A rare case of short stature: Say Meyer syndrome

• Main Authors: T S Karthik, N Rajendra Prasad, P Radha Rani, Rushikesh Maheshwari, P Amaresh Reddy, B. V. S. Chakradhar, Bindu Menon
• Format: Article
• Language: English
• Published: Wolters Kluwer Medknow Publications 2013-01-01
• Series: Indian Journal of Endocrinology and Metabolism
• Subjects: Craniosynostosis; frontotemporal atrophy; multiple gliotic areas; Say Meyer syndrome; short stature
• Online Access: http://www.ijem.in/article.asp?issn=2230-8210;year=2013;volume=17;issue=7;spage=130;epage=131;aulast=Karthik

Introduction: Say Meyer syndrome is rare X linked condition characterized by developmental delay, short stature and metopic suture synostosis.

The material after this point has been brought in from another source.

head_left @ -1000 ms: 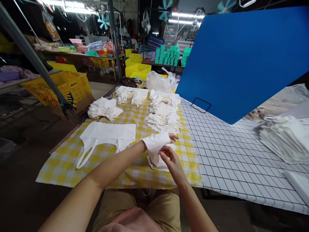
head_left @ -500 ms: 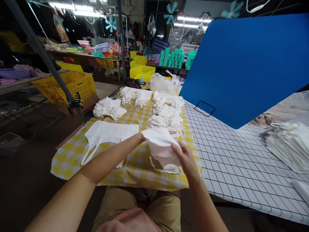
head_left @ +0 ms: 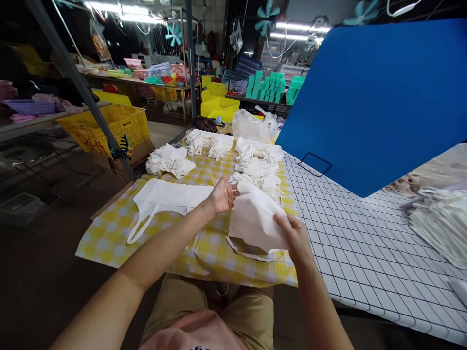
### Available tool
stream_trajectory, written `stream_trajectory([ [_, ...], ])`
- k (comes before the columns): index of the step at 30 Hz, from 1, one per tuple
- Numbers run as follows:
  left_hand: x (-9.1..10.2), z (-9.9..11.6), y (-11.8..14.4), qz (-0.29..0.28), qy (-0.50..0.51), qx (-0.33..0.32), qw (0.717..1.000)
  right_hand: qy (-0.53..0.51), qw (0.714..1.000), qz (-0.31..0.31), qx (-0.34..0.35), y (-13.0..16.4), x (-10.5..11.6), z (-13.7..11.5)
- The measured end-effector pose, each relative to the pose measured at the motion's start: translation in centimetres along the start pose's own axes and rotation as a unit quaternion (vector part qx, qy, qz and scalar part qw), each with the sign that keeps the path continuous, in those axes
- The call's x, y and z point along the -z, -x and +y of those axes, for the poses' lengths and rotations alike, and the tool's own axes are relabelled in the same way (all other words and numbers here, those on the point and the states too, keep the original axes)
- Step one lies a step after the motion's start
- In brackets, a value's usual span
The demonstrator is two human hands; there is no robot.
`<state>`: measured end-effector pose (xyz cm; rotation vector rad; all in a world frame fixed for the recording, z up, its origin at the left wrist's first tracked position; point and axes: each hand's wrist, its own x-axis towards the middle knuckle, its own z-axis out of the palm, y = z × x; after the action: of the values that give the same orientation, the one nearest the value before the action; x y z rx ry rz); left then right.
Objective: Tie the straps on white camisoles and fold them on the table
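Observation:
A white strappy garment, like a camisole [head_left: 255,218], hangs slightly raised over the checked cloth, its lower edge and a thin strap on the table. My right hand [head_left: 295,236] pinches its right edge between thumb and fingers. At its upper left edge my left hand [head_left: 223,195] has curled fingers closed against the fabric; the fingertips are partly hidden. Left of it, a second white camisole [head_left: 170,194] lies flat with one strap looped toward me, partly covered by my left forearm.
White garments lie in bunches behind [head_left: 170,160] and in stacks [head_left: 259,150] on the yellow checked cloth [head_left: 109,233]. To the right are a white grid-patterned cloth [head_left: 328,243], a large blue board [head_left: 379,97] and a garment pile [head_left: 441,223]. A yellow crate [head_left: 131,127] stands left.
My left hand has come out from behind the white camisole to its upper left edge. My right hand has moved right and slightly down, spreading the fabric wider.

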<state>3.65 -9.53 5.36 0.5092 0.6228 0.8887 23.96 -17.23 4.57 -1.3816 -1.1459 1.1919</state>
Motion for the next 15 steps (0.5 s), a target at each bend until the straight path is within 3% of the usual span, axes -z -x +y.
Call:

We are reporting a case of Say Meyer syndrome presented to our hospital for short stature and developmental delay at age 3½ years. Case Report: A 3½-year-old boy presented to our hospital for decreased growth velocity from the age of 1 year. History revealed the boy had a birth weight of 2.3 kg, had an episode of seizures in the neonatal period. He was born to non-consanguineous marriage. He had global developmental delay and there was a lack of bowel and bladder control. History did not reveal any hearing or visual impairment. No history of any chronic systemic illnesses. Magnetic resonance imaging (MRI) brain revealed mild diffuse frontotemporal atrophy with multiple irregular gliotic areas in bilateral frontal lobes. Diffuse white matter volume loss in bilateral cerebral hemispheres. Diffuse thinning of corpus callosum. Diffuse periventricular hyper intensity on T2W and fluid attenuated inversion recovery sequences. Conclusion: Say Meyer syndrome is rare X linked condition characterized by developmental delay, short stature and metopic suture synostosis. Characteristic MRI brain findings include diffuse frontotemporal atrophy with multiple gliotic areas in frontal lobes. Diffuse white matter volume loss in bilateral cerebral hemispheres.